-- Data for the task follows --
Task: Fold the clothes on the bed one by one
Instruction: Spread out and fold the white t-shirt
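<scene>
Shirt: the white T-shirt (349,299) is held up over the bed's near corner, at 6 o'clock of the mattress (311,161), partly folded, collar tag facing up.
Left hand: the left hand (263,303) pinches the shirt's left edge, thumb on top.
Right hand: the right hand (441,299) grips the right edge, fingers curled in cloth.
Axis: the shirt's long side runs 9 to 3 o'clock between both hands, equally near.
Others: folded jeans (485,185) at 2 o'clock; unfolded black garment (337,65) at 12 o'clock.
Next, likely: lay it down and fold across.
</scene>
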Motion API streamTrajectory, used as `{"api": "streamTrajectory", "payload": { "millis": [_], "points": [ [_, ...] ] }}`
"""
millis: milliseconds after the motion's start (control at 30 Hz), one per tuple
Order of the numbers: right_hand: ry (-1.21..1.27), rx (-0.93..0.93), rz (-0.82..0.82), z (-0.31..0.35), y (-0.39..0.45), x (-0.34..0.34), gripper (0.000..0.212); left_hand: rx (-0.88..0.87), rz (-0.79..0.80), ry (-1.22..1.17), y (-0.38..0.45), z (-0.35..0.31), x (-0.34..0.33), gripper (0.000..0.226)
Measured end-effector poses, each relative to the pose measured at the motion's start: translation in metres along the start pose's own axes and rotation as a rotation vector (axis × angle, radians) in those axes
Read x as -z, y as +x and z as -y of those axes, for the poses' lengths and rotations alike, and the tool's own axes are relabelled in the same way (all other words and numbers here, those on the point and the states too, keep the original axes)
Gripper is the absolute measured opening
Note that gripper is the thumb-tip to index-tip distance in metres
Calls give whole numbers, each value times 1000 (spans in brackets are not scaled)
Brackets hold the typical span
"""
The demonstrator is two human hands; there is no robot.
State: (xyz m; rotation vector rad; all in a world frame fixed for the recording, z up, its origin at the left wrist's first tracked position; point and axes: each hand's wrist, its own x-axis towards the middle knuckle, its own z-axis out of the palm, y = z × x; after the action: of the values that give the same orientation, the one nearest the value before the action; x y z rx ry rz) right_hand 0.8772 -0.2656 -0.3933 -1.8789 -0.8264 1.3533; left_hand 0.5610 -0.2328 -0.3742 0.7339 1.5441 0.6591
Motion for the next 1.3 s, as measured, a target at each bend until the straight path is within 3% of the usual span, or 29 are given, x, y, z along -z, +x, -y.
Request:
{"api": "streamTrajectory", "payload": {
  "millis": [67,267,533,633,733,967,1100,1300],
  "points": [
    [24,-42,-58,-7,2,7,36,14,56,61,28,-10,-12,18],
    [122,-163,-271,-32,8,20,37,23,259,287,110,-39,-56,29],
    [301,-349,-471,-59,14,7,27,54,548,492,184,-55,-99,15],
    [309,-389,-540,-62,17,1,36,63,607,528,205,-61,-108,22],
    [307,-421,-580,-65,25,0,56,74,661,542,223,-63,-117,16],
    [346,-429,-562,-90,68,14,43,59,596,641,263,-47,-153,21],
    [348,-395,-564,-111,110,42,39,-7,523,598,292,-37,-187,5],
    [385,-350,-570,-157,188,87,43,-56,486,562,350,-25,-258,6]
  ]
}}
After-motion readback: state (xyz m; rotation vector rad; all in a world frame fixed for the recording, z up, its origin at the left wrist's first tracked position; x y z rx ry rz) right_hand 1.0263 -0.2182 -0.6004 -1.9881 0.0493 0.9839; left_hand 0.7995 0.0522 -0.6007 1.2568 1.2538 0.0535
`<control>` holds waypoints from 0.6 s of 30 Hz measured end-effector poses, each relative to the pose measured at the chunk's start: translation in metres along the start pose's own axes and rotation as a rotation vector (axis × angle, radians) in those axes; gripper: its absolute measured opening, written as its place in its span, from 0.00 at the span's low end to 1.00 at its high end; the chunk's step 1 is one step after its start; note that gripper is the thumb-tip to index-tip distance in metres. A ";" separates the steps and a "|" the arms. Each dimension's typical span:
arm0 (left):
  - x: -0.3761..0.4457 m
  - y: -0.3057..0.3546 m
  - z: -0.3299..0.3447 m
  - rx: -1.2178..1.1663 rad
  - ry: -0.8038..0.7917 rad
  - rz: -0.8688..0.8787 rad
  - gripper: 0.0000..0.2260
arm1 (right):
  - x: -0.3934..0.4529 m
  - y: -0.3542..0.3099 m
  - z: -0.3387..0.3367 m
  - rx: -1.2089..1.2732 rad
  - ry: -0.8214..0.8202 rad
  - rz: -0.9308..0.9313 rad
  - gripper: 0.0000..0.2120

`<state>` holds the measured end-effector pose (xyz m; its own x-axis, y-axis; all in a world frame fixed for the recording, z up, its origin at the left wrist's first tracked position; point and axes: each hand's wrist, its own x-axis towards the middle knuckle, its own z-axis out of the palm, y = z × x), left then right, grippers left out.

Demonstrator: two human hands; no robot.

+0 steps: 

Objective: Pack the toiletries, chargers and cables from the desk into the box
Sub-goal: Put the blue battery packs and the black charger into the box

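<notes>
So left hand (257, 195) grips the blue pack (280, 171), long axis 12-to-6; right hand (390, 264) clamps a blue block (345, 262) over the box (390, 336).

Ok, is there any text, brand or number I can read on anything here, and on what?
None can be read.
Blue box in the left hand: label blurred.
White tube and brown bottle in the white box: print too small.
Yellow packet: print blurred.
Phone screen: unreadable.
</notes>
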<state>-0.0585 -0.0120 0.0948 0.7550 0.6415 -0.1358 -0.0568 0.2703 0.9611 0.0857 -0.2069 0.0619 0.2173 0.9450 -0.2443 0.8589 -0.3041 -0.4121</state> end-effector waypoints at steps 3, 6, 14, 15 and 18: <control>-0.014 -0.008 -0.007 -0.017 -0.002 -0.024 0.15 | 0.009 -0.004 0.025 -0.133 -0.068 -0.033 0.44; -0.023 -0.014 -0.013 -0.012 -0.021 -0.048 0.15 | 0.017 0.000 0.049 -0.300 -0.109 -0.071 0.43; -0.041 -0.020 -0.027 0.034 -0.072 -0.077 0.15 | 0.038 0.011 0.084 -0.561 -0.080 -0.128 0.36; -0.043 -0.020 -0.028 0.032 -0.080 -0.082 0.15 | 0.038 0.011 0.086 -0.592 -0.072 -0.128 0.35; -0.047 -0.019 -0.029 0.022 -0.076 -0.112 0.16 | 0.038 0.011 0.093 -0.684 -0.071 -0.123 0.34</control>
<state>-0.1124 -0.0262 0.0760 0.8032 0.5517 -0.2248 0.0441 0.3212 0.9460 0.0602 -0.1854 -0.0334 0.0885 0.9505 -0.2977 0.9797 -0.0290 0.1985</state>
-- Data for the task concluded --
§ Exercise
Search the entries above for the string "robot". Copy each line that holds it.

§ Problem solution
The demonstrator is two human hands; there is no robot.
Demonstrator: two human hands; no robot.

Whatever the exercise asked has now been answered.